Recherche industrielle et universitaire
modifier- Les modèles de comportement
- Efforts et déplacements : La modélisation des efforts de coupe est évidemment un enjeu majeur de recherche en usinage. Un modèle prédictif permettrait en effet de savoir avant d'usiner, les efforts exercés sur l'outil, la pièce et le porte-pièce, et la machine par exemple. On pourrait dans le cas des parois minces déterminer la déformation statique de la pièce sous l'effort de coupe et éventuellement compenser son recul par une compensation sur la trajectoire programmée de l'outil par exemple, minimisant ainsi la phase de mise au point.
- Évolution du comportement pendant l'usinage : L'usinage d'une paroi mince débute en général avec un brut assez massif pour amener progressivement à l'épaisseur finale. De ce fait, la pièce évolue constamment durant sa réalisation, ce qui complique la modélisation. Concrètement, en début d'usinage la pièce est rigide, ce qui autorise des prises de passe plus importantes, c'est alors l'outil ou la machine qui peinent le plus, en flexion statique ou en vibrations. En fin d'usinage, la paroi usinée est beaucoup plus flexible, les conditions de coupes sont donc fortement réduites pour limiter les déformations (statique et vibratoires). L'objectif de productivité maximale conduit donc à toujours se rapprocher au plus près des limites de la machine, de l'outil ou de la pièce. Les modélisations ont comme objectif de permettre cette optimisation pour toutes les phases du process.
- Les vibrations d'usinage : Les parois minces ajoutent le fait que lorsque l'outil avance le long de la paroi, lors de la finition par exemple, il rencontre différentes zones sur la pièce correspondant classiquement à des nœuds ou des ventres des différents modes de vibration, ce qui fait apparaître des états de surface très changeants sur la pièce. Une difficulté pour la modélisation s'ajoute par le fait que le contact outil-pièce rend la base modale pas toujours bien adaptée (la base modale correspond à des vibrations non contraintes de la pièce alors que l'outil rajoute une sorte de blocage).
- Les stratégies étudiées
- Rigidifier la pièce : Afin de réduire les problèmes de vibrations lors de l'usinage des parois minces il est toujours bien adapté, comme dit précédemment, de rigidifier la pièce par un montage d'usinage adapté, quand cela est possible. Les simulations permettent alors de préciser avant même d'avoir commencé les usinages la solution la plus adaptée, voire de remettre en cause la forme de la pièce pour lui apporter plus de rigidité.
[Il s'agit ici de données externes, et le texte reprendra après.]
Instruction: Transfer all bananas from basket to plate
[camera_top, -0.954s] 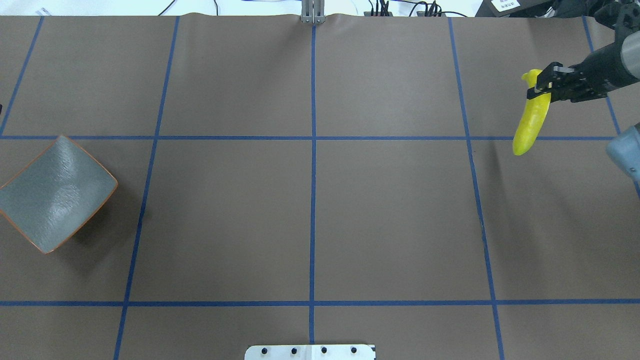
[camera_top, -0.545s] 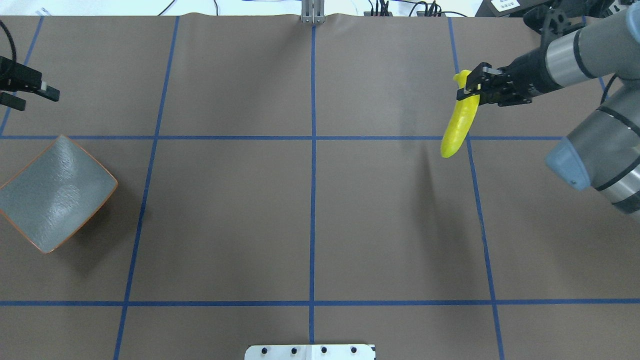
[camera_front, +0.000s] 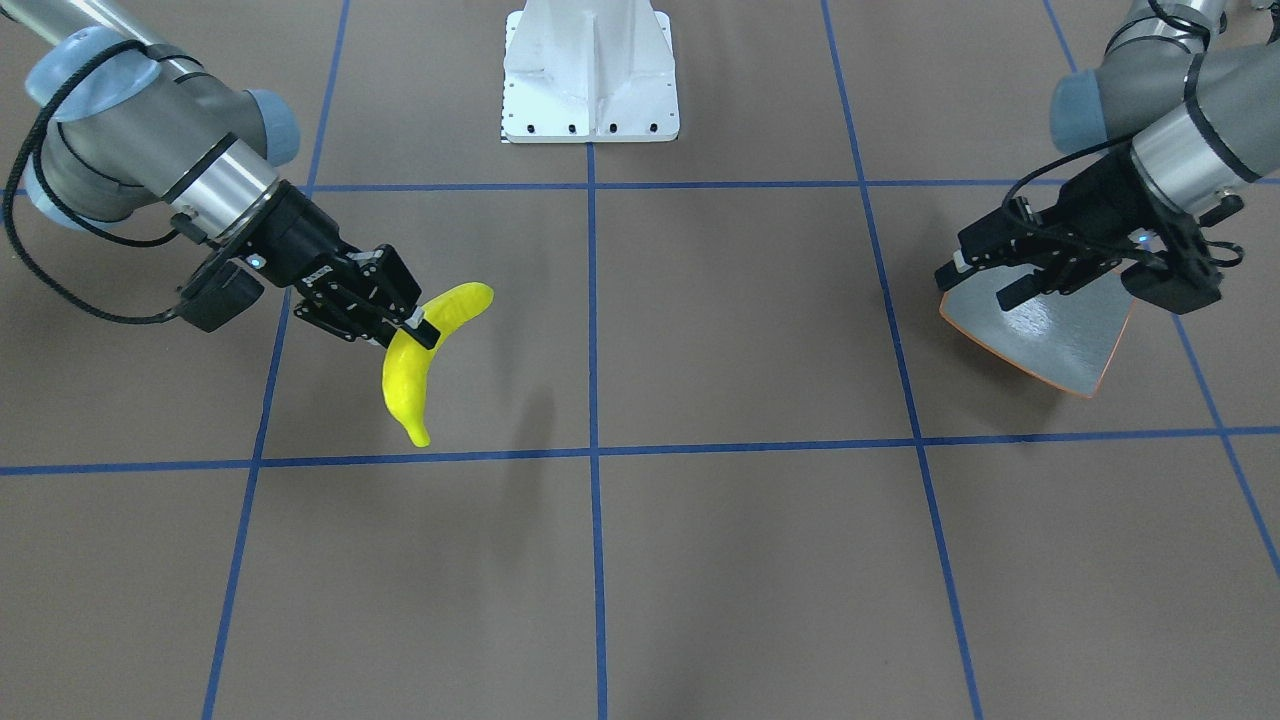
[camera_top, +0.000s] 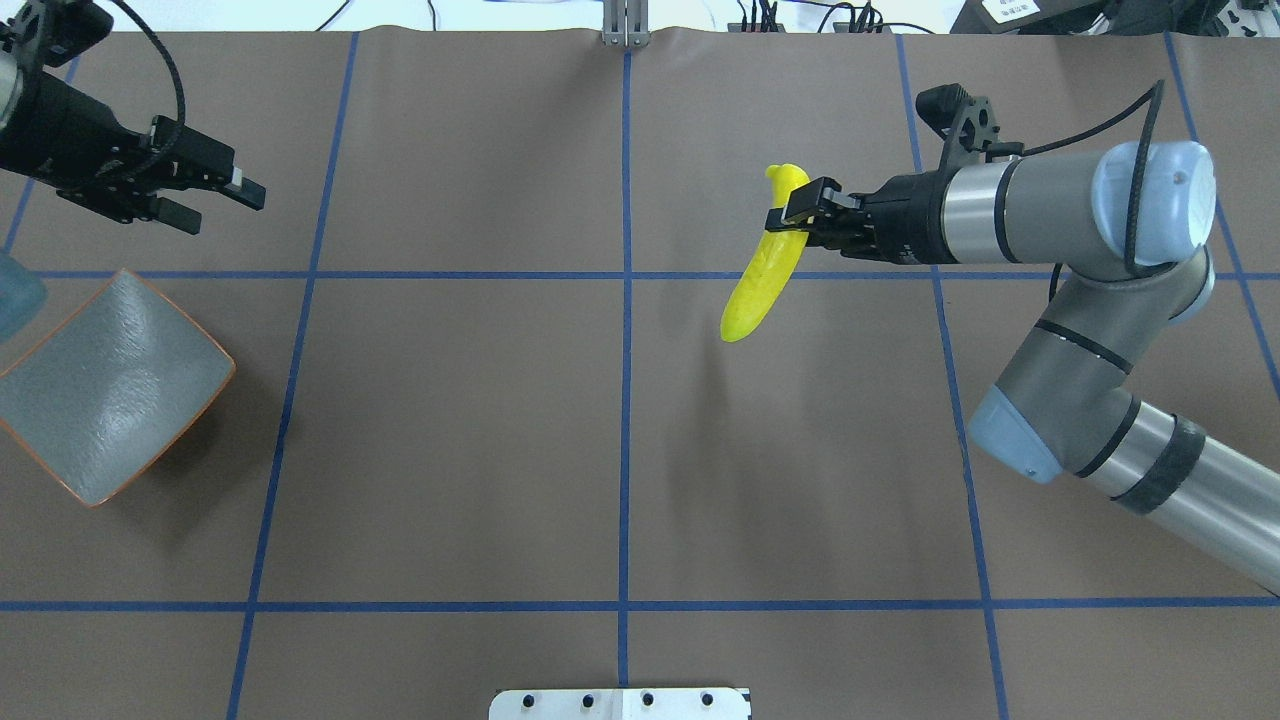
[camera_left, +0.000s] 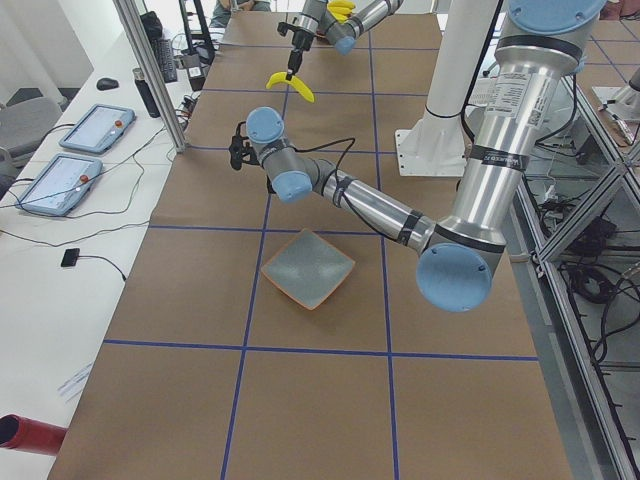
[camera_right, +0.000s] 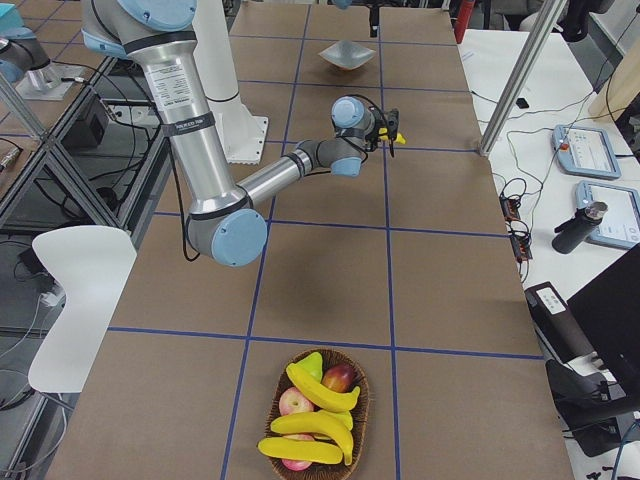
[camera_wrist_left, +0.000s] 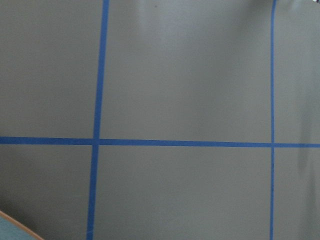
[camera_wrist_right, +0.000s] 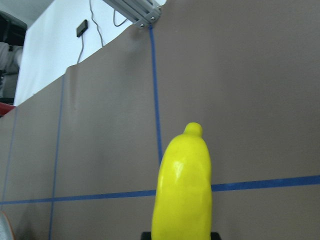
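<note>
Overhead camera looks forward and down, plate (camera_top: 105, 390) at its left edge; front camera faces back, same plate at right; end cameras look lengthwise, one near the plate, one far; wrist cameras close to the table.

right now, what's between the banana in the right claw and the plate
Nothing: the overhead view shows only bare brown table cover with blue tape lines between the banana and the plate. The left claw hovers off that stretch.

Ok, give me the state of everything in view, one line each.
Banana: held in the air.
Right end effector: shut on the banana.
Left end effector: open, empty.
Plate: empty.
Basket: holds three more bananas and apples.
</note>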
- Limiter la raideur de coupe
- Réduire l'engagement axial: La théorie des lobes de stabilité a mis très tôt en évidence l'importance du rapport entre la raideur de la pièce ou de l'outil, et la raideur de la coupe (c'est-à-dire le coefficient qui lie le déplacement de l'outil dans la matière à l'effort de coupe, dans la direction de la vibration). Le paramètre le plus sensible pour diminuer ce ratio est la longueur projetée de l'arête de coupe dans la matière, ce qui a toujours amené les usineurs à naturellement réduire l'engagement axial de l'outil.
- Modifier les angles de coupe: Une autre façon de diminuer la raideur de coupe est de jouer sur les angles d'outil de telle sorte que l'effort de coupe est parallèle à la paroi, ainsi la raideur de coupe serait théoriquement nulle, l'outil ni ne pousse ni ne tire la paroi.
- Limiter la mise en vibration, la résonance
- Éviter les fréquences à problèmes : par le choix de la meilleure vitesse de broche (c.f. théorie des lobes de stabilité)
- Ajouter de l'amortissement: par la lubrification, par le talonnage maîtrisé, par l'ajout de cales, …
- Étaler le spectre d'excitation: par des outils à pas variables, par la rotation de broche à vitesse variable, etc.
- Contrôler activement: par l'utilisation d'actionneurs (axes machine, porte-outil, etc.) pilotés dynamiquement en fonction de mesures, afin de contrecarrer les vibrations. En pratique les réalisations dans ce domaine pour le moment, sont principalement des régulations d'effort moyen ou de puissance par la diminution de l'avance de l'outil.